(WORK TO BE COMPLETED): Transcribe each record below character for character.

(RECORD SET):
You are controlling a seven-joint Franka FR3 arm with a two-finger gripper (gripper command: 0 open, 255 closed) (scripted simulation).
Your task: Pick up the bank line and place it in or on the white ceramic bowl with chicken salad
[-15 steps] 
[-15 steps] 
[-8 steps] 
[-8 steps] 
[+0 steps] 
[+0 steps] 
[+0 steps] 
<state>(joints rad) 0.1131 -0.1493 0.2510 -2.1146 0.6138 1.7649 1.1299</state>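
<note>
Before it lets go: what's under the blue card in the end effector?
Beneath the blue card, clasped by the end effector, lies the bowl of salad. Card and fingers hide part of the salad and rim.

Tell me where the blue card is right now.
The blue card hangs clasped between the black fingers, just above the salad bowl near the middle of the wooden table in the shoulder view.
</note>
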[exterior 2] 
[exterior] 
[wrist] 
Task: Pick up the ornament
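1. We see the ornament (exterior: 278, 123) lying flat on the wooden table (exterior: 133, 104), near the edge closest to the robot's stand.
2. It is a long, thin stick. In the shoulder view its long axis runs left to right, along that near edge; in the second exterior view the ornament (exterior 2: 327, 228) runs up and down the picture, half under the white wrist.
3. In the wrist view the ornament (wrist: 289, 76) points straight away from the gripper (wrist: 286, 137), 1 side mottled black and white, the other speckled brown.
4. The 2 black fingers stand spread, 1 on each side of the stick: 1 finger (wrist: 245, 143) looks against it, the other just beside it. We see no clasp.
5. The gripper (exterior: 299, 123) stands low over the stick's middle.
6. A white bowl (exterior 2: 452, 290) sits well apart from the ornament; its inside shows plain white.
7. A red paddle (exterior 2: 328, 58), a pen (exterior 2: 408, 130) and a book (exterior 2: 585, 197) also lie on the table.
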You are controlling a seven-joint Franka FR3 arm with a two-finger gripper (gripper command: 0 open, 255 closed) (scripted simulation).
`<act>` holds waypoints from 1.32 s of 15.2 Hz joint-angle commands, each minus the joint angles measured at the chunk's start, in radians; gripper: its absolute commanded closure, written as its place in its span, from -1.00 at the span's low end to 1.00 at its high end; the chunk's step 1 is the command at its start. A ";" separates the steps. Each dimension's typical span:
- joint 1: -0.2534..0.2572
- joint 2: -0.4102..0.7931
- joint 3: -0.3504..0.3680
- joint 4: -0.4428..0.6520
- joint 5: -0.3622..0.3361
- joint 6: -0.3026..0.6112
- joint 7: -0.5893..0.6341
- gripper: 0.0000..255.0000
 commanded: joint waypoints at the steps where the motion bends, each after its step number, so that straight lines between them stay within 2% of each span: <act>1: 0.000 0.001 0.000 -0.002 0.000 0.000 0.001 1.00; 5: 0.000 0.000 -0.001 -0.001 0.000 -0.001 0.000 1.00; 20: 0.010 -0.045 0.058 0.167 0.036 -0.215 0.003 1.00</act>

(OUTPUT FOR THIS EXERCISE):
You are controlling a seven-joint Franka FR3 arm with a two-finger gripper (gripper command: 0 open, 255 closed) (scripted simulation).
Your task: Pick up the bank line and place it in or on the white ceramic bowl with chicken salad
[-15 steps] 
[-15 steps] 
[-8 steps] 
[-8 steps] 
[+0 steps] 
[+0 steps] 
[+0 steps] 
<state>(joints rad) 0.1131 -0.1493 0.2510 -2.1146 0.6138 1.7649 1.1299</state>
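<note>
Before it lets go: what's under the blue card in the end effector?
Beneath the blue card, clasped by the end effector, lies the bowl of salad. Card and fingers hide part of the salad and rim.

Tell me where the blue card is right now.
The blue card hangs clasped between the black fingers, just above the salad bowl near the middle of the wooden table in the shoulder view.
</note>
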[exterior 2] 
[exterior] 
[wrist] 
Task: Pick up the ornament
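1. We see the ornament (exterior: 278, 123) lying flat on the wooden table (exterior: 133, 104), near the edge closest to the robot's stand.
2. It is a long, thin stick. In the shoulder view its long axis runs left to right, along that near edge; in the second exterior view the ornament (exterior 2: 327, 228) runs up and down the picture, half under the white wrist.
3. In the wrist view the ornament (wrist: 289, 76) points straight away from the gripper (wrist: 286, 137), 1 side mottled black and white, the other speckled brown.
4. The 2 black fingers stand spread, 1 on each side of the stick: 1 finger (wrist: 245, 143) looks against it, the other just beside it. We see no clasp.
5. The gripper (exterior: 299, 123) stands low over the stick's middle.
6. A white bowl (exterior 2: 452, 290) sits well apart from the ornament; its inside shows plain white.
7. A red paddle (exterior 2: 328, 58), a pen (exterior 2: 408, 130) and a book (exterior 2: 585, 197) also lie on the table.
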You are controlling a seven-joint Franka FR3 arm with a two-finger gripper (gripper command: 0 open, 255 closed) (scripted simulation).
`<act>` holds waypoints from 1.32 s of 15.2 Hz joint-angle commands, each minus the joint angles measured at the chunk's start, in radians; gripper: its absolute commanded closure, written as its place in its span, from -1.00 at the span's low end to 1.00 at its high end; the chunk's step 1 is the command at its start. A ";" separates the steps. Each dimension's typical span:
- joint 1: -0.2534..0.2572
- joint 2: -0.4102..0.7931
- joint 3: -0.3504..0.3680
- joint 4: -0.4428..0.6520
- joint 5: -0.3622..0.3361
- joint 6: -0.3026..0.6112
- joint 7: -0.5893..0.6341
- gripper: 0.0000..255.0000
 commanded: joint waypoints at the steps where the motion bends, each after its step number, so that straight lines between them stay within 2% of each span: <act>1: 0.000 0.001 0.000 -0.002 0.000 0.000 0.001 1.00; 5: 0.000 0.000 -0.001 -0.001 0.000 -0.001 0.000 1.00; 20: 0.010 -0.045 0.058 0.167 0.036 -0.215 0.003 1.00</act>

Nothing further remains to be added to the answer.